A Declaratory Model of Generalized Regression Neural Network (GRNN) for Estimating Sleep Apnea Index in the Elderly Suffering from Sleep Disturbance
Pages 112-119
Bingh Tang
DOI:
http://dx.doi.org/10.6000/1929-6029.2016.05.02.5
Published: 02 June 206


Abstract: Objective: The main objective of this paper is to present a novel model for classifying senior patients into different apnea/hypopnea index (AHI) categories based on their clinical variables.

Methods and Materials: The proposed model is a generalized regression neural network (GRNN). Three important variables were first selected from the original 30 clinical variables. The GRNN was trained using 75 patients that were randomly selected from the total117 patients. The remaining 42 patients were used for testing GRNN model. The design parameter of the network, i.e., the spread of the radial basis function, was empirically optimized. To alleviate the model complexity, the original AHI values were dichotomized into two different groups, i.e., AHI>13 and AHI<=13. The use of GRNN for this application appear fairly novel, notwithstanding that there is a host of literatures on predicting obstructive sleep apnea (OSA) syndrome from demographic or other easy means to assess clinical variables.

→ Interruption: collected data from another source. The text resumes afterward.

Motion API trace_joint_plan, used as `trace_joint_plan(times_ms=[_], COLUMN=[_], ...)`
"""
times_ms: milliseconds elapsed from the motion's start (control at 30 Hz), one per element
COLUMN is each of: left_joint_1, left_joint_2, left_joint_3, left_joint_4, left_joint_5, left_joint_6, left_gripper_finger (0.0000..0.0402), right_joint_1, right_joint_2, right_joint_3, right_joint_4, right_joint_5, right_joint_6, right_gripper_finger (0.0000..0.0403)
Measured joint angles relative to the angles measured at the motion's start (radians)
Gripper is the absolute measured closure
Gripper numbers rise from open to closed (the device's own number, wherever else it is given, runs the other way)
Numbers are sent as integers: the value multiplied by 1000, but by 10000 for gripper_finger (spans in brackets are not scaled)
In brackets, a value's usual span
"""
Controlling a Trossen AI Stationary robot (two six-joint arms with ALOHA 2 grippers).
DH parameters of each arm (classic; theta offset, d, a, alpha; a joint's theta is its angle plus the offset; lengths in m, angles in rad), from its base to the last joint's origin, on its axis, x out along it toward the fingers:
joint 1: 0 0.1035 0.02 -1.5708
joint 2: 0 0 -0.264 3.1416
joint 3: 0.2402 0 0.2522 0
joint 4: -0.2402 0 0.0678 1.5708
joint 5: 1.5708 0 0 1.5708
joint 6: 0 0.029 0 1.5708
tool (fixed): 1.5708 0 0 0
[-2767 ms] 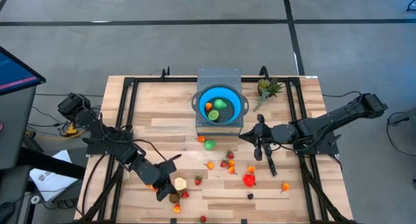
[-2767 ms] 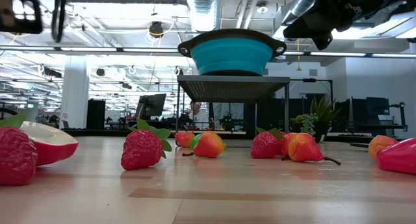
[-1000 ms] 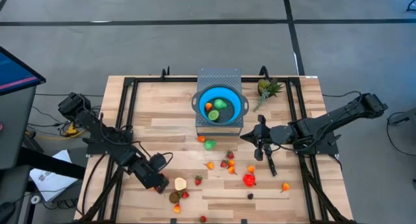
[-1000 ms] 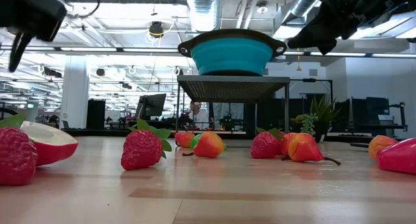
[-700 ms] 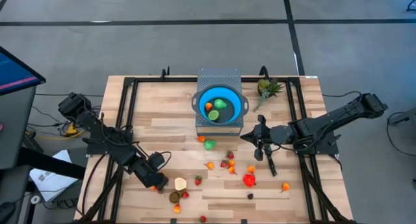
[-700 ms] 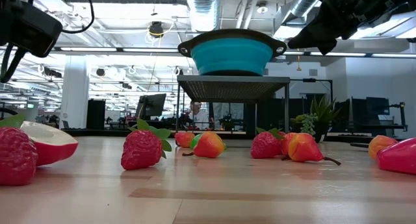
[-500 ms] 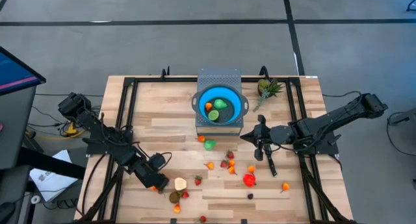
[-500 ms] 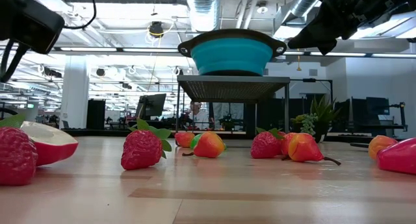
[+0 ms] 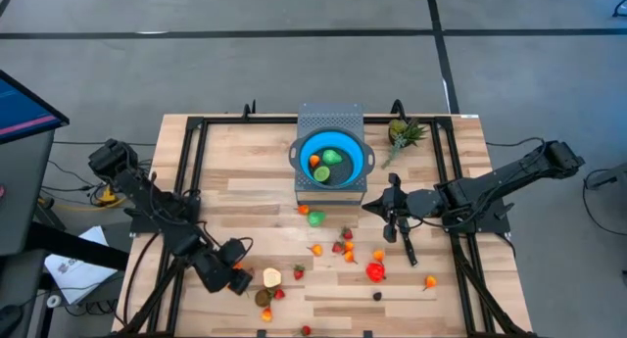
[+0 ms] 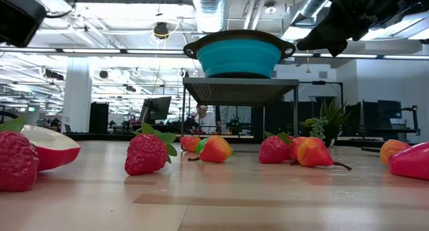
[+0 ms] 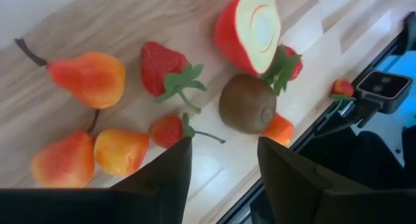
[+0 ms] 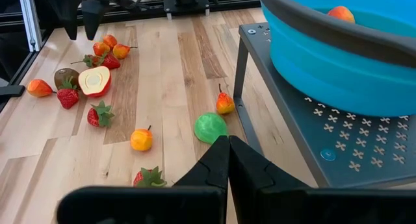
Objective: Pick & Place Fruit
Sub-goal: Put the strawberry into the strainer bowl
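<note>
Your wooden table (image 9: 245, 191) sat on a grey floor, with an open office hall behind it. The fruit (image 9: 345, 247) lay scattered across the table's front half, a few pieces already in the blue bowl (image 9: 306, 142). Since a second earlier, your left gripper (image 9: 238, 279) had drawn back toward the left edge, fingers apart and empty above the strawberries. Your right gripper (image 9: 410, 256) stayed mid-table, fingers closed, holding nothing.

Bare planks lie left of the blue bowl (image 9: 332, 159) on its grey stand (image 9: 330, 117), whereas scattered fruit (image 9: 342, 246) crowds the boards in front of it, the right arm (image 9: 460, 194) bars its right side and a pineapple piece (image 9: 403, 134) sits beside it.
</note>
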Motion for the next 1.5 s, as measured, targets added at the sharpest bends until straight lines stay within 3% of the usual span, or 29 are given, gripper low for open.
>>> trace_joint_plan(times_ms=[300,933,1500], left_joint_1=[-6,-2,-2], left_joint_2=[12,173,180], left_joint_3=[0,0,0], left_joint_4=[13,85,87], left_joint_5=[-52,-14,-26], left_joint_6=[0,-4,-86], left_gripper_finger=[238,244,250], right_joint_1=[0,1,1], right_joint_2=[0,0,0], right_joint_3=[0,0,0], right_joint_4=[0,-1,-1], right_joint_5=[0,0,0], right_joint_6=[2,1,1], right_gripper_finger=[403,403,403])
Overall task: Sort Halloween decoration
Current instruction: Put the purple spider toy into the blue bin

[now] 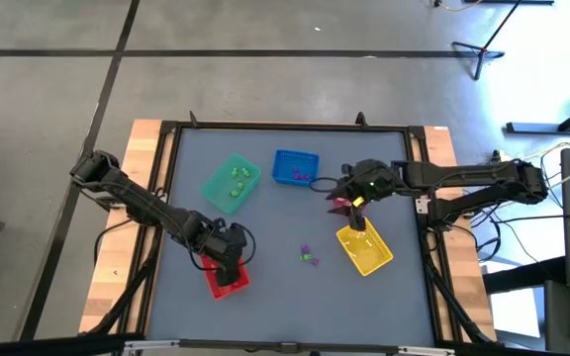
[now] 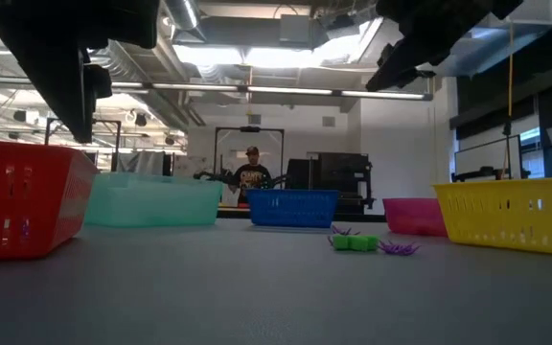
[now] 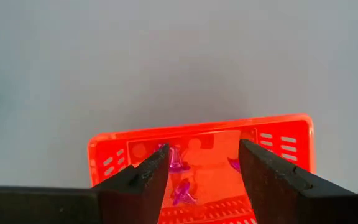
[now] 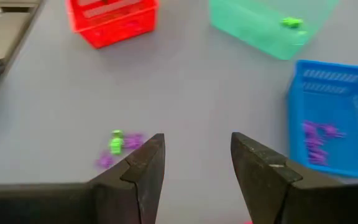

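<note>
Trays point(image 1: 231, 182) ring loose trinkets point(image 1: 309, 257) mid-table.

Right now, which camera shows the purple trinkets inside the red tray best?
The left wrist view: it looks straight into the red tray at the purple trinkets. High view hides them under the left gripper; low and right wrist views show only the tray's wall.

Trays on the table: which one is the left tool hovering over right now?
The red tray, at the table's front left. The left tool hangs open right above it, with purple trinkets inside; the green, blue and yellow trays lie farther off.
</note>
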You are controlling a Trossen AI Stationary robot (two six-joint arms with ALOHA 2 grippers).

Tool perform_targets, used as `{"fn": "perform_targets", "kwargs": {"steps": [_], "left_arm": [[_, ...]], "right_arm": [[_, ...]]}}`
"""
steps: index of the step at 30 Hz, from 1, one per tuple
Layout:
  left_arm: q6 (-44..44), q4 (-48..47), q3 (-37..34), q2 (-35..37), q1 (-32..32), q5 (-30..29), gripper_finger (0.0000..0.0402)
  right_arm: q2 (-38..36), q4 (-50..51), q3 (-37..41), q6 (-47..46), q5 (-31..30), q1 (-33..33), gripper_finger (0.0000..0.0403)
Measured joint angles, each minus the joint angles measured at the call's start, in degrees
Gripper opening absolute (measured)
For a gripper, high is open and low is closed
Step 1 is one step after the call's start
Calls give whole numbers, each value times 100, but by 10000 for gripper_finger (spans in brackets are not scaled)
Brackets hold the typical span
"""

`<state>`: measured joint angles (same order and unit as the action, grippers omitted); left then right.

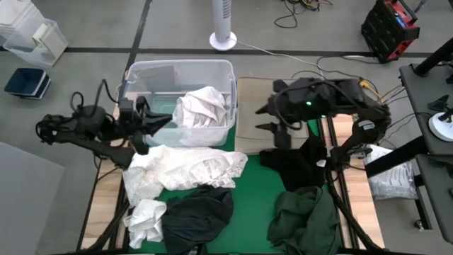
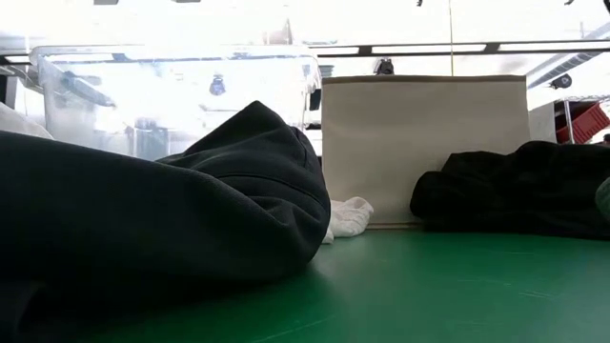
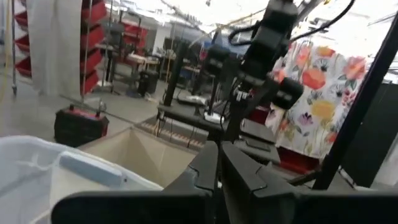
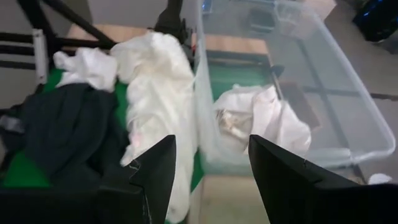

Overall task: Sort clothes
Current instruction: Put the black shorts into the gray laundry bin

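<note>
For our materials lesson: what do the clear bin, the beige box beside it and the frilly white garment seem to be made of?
Clear bin: glossy see-through plastic, probably rigid; contents show through its walls.
Beige box: matte woven fabric, likely canvas; flat, dull sides.
Frilly white garment: thin soft cloth, possibly cotton; it crumples and ruffles.

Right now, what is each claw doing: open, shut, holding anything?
Left claw: shut, empty, over the clear bin.
Right claw: open, empty, over the beige bin.

A white garment lies inside the clear bin behind the mat.
</note>
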<state>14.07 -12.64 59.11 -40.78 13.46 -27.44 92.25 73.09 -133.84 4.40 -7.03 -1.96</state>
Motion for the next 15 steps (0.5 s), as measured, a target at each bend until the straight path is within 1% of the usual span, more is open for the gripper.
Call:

Results: The proposed model has sensitivity and specificity of 95.7% and 50.0%, respectively, for the training cases, while 88.0% and 52.9%, respectively, for the testing cases.

Conclusion: The proposed neural network model has outperformed existing classification approaches in terms of classification accuracy and generalization, thus it can be potentially used in clinical applications, which would lead to a reduction of the necessity of in-laboratory nocturnal sleep studies.

Keywords: AHI, sleep apnea, elderly, GRNN, ROC.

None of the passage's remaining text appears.